Accountable mobile E-commerce scheme via identity-based plaintext-checkable encryption

Abstract

© 2016 Elsevier Inc. All rights reserved. In mobile e-commerce systems, users conduct transactions using wireless or Internet-based devices, such as mobile phones and tablets. It is different from traditional e-commerce systems relying on workstations or desktops, which is usually used in a fixed location. Recently, privacy and accountability have become users' primary concerns in mobile e-commerce applications.

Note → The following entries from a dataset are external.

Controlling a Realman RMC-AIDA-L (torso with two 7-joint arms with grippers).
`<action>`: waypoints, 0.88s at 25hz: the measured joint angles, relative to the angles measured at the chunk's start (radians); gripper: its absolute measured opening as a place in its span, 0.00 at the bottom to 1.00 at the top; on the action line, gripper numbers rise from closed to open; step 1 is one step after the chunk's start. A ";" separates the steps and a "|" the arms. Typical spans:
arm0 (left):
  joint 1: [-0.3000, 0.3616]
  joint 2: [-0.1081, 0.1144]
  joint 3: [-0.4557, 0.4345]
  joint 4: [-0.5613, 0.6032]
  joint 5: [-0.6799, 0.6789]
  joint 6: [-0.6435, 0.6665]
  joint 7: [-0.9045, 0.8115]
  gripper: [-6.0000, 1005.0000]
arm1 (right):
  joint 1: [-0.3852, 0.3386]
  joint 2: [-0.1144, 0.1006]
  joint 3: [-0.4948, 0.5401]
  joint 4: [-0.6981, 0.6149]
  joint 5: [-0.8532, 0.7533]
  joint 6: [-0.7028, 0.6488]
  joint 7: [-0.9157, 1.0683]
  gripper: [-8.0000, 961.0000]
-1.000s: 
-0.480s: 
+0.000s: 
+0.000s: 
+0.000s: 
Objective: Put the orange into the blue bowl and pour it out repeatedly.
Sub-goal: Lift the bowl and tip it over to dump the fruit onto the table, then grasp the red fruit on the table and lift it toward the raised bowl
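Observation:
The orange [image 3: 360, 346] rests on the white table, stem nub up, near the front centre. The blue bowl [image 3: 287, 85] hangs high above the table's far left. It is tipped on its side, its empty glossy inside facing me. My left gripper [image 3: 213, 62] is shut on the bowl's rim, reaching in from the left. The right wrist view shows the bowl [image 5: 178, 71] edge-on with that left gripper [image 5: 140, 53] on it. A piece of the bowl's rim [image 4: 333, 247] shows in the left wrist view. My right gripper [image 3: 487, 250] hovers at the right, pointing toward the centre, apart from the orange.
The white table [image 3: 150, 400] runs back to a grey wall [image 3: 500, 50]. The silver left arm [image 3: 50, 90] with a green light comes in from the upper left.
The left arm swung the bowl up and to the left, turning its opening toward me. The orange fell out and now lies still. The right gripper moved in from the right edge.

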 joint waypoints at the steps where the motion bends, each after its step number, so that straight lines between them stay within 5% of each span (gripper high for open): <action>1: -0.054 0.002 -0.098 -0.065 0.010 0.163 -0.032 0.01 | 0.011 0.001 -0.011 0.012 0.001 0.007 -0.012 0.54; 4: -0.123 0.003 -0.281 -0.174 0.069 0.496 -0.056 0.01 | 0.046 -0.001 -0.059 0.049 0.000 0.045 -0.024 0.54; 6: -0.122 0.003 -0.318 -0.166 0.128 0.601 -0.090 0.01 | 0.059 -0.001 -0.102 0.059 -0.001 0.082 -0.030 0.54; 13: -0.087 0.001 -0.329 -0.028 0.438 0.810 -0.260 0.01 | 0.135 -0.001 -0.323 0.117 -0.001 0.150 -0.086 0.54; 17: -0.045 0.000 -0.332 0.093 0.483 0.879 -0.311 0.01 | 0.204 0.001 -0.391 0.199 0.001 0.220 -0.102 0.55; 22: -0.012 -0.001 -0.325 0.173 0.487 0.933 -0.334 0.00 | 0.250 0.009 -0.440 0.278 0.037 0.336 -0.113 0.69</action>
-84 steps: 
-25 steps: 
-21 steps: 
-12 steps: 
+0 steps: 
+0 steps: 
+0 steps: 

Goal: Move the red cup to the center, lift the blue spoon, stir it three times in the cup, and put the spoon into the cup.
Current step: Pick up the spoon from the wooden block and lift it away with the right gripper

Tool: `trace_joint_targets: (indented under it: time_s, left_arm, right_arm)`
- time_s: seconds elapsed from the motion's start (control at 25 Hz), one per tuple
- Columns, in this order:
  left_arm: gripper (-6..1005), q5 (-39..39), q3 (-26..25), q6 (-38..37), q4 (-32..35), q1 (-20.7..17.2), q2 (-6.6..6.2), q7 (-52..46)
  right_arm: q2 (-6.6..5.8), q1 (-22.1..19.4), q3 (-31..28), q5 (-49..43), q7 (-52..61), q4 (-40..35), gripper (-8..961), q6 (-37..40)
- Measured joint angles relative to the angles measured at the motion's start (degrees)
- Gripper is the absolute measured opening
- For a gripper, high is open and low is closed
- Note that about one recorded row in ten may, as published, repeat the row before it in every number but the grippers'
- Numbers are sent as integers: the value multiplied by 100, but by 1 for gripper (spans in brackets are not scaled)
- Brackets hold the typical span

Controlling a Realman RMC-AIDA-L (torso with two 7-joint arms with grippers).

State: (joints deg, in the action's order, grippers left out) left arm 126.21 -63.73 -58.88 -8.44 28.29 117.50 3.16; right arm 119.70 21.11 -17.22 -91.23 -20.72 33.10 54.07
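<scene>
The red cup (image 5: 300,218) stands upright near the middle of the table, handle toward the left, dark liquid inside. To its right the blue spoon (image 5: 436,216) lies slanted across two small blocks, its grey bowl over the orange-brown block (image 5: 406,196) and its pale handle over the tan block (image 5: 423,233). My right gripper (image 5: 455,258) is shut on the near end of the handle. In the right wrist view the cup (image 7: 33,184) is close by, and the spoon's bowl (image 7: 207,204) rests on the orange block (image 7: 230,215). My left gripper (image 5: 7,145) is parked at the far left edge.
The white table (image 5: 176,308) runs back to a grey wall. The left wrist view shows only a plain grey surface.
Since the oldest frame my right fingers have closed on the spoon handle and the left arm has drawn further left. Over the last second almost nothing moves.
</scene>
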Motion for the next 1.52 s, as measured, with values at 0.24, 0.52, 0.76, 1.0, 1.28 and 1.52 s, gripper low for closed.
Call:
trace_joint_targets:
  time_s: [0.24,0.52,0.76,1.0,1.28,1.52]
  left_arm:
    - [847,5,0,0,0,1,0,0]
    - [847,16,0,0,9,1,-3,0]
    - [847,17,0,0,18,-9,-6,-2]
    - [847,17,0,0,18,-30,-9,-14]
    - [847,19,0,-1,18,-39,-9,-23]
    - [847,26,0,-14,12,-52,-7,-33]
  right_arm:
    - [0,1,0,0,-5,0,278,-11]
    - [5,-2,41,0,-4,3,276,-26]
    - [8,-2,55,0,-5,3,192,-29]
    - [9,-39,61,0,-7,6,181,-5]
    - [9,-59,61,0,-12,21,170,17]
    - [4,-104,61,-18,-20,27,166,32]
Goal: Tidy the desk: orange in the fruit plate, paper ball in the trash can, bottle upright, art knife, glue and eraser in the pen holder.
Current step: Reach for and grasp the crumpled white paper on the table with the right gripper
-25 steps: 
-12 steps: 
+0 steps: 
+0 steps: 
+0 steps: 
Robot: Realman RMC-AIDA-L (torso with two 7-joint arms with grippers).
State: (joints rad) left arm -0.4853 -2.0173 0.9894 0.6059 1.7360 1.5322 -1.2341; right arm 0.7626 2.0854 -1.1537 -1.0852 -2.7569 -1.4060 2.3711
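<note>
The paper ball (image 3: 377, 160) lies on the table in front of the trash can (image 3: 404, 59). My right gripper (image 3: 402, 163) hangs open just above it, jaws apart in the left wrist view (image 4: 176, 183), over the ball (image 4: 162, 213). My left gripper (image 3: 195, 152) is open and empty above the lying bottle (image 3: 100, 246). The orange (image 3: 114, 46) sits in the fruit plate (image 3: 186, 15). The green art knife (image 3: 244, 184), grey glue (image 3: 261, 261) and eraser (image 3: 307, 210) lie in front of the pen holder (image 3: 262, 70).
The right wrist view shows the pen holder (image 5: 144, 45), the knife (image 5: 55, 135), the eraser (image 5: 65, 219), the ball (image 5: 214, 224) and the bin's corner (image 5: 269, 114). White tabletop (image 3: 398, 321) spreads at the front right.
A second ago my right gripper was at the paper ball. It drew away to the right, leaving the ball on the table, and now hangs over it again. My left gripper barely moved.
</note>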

In this paper, a novel mobile e-commerce scheme is developed to address the fundamental requirements. We first propose an identity-based plaintext-checkable encryption (IBPCE) scheme where anyone can check whether a ciphertext is the encryption of a plaintext under a specific identity without knowing the secret key. Furthermore, the proposed IBPCE scheme is incorporated into the mobile e-commerce scenario, which results in an accountable mobile e-commerce (AMEC) scheme. Our proposed AMEC scheme has several superior features: (1) Users can register to the e-commerce system by using their mobile identities, such as mobile phone numbers; (2) The transactions between a buyer and a vendor are encrypted; (3) If there is a dispute, an offline adjudicator can identify who is dishonest by checking the encrypted transactions. We evaluate the proposed scheme and confirm that the new scheme can effectively balance the need for privacy and accountability.